The museum, as a facility of the Leipzig City History Museum, presents exhibits from 300 years of Saxon history of coffee culture in 16 rooms on the second and third floors, e.g. coffee grinders, Meissen coffee porcelain, coffee cups, coffee roasting equipment and coffee preparation vessels, supplemented by sound and film documents as well as past and present things about coffee as a pleasure and cliché, as a colonial good, as an explosive scarce commodity in communist East Germany and as a global commodity. During the renovation from the end of 2018, the museum was also closed, but on 1 July 2025, it was reopened with a conceptually revised design.

== Other prominent guests ==

- Augustus II the Strong
- Georg Ph.
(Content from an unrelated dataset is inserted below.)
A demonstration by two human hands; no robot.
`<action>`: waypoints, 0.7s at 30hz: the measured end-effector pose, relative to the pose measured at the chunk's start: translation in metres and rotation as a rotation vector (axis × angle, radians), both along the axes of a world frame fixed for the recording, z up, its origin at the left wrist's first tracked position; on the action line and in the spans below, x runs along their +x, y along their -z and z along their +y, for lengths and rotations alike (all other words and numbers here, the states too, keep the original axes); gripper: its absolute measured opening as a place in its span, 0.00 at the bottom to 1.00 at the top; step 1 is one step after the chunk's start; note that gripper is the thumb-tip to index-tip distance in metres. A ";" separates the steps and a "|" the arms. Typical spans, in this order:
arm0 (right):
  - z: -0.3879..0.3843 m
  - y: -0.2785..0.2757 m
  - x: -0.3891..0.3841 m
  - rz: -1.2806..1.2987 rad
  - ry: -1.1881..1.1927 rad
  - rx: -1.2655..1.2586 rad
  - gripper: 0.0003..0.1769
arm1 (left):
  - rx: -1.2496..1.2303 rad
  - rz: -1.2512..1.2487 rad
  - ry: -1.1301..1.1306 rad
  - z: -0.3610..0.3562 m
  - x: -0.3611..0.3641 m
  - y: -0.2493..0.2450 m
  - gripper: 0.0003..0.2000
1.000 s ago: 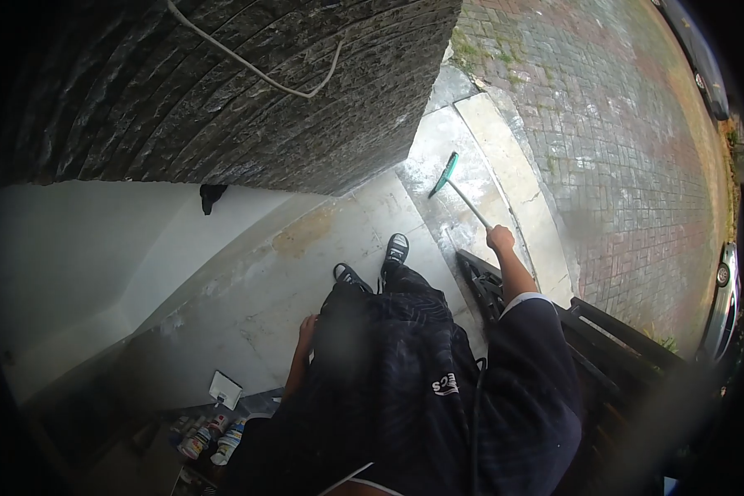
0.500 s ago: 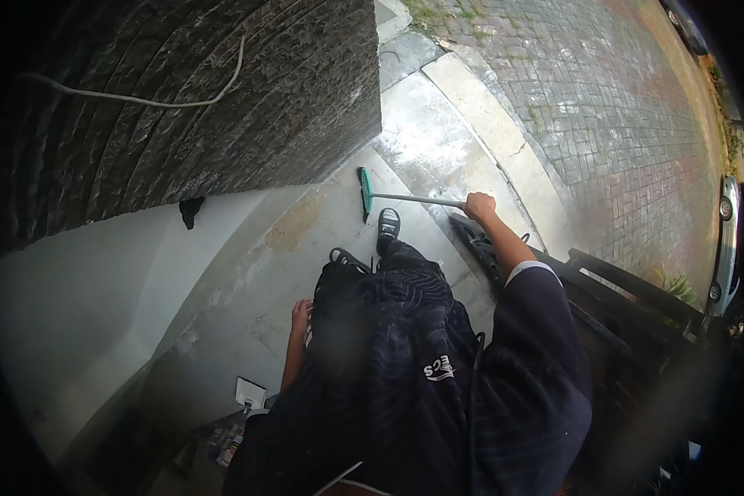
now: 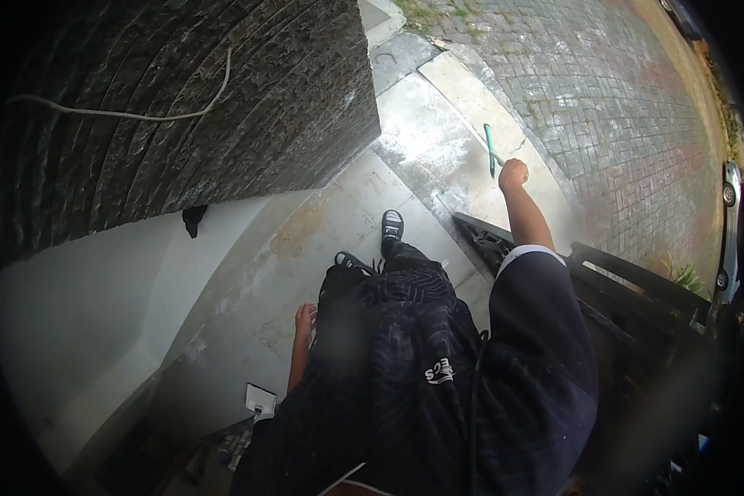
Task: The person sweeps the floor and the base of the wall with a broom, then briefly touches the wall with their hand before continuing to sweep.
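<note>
My right hand (image 3: pixel 514 173) is closed round the grey handle of a broom, arm stretched forward. Its narrow green head (image 3: pixel 490 150) shows just beyond my fist, over the pale concrete strip beside the brick paving. Most of the handle is foreshortened or hidden by the hand. My left hand (image 3: pixel 306 317) hangs beside my dark trousers (image 3: pixel 388 306), holding nothing, its fingers loosely extended and partly hidden by the leg.
A dark textured wall (image 3: pixel 248 107) with a loose cable (image 3: pixel 157 117) rises at left. The black gate (image 3: pixel 620 306) stands close on my right. Brick paving (image 3: pixel 587 107) lies beyond the concrete floor (image 3: pixel 306 248). A parked car (image 3: pixel 728 231) is at far right.
My right hand has swung the broom forward and to the right, from the floor by my shoes to the concrete strip near the paving. My left hand stays at my side.
</note>
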State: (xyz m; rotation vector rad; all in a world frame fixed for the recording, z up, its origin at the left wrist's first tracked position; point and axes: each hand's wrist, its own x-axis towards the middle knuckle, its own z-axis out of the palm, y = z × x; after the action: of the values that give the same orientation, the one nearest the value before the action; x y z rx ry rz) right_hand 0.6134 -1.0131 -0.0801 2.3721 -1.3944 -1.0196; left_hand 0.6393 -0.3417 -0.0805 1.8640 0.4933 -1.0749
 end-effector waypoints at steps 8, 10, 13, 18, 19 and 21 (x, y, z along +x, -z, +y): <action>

Telemann
- Johann S. Bach
- Johann C. Gottsched
- Christian F. Gellert
- Gotthold E. Lessing
- Johann W. Goethe
- Napoleon Bonaparte
- E. T. A. Hoffmann
- Franz Liszt
- Richard Wagner
- August Bebel
- Edvard Grieg
- Max Klinger
- Gustav Mahler
- Paul Lincke
- Franz Lehár
- Hans Albers
- Heinrich George
- Max Schwimmer
- Günther Ramin
- Erich Kästner
- Heinz Rühmann
- Johannes Heesters
- Kurt Masur
- Udo Jürgens
- Horst Köhler
- Gerhard Schröder
- Liza Minnelli
- Bill Clinton
- Otto Waalkes
- Mario Adorf
- Maximilian Schell

== Leipzig Music Trail ==
The House The Arabian Coffee Tree is part of the UNESCO initiative Leipziger Notenspur (Leipzig Music Trail).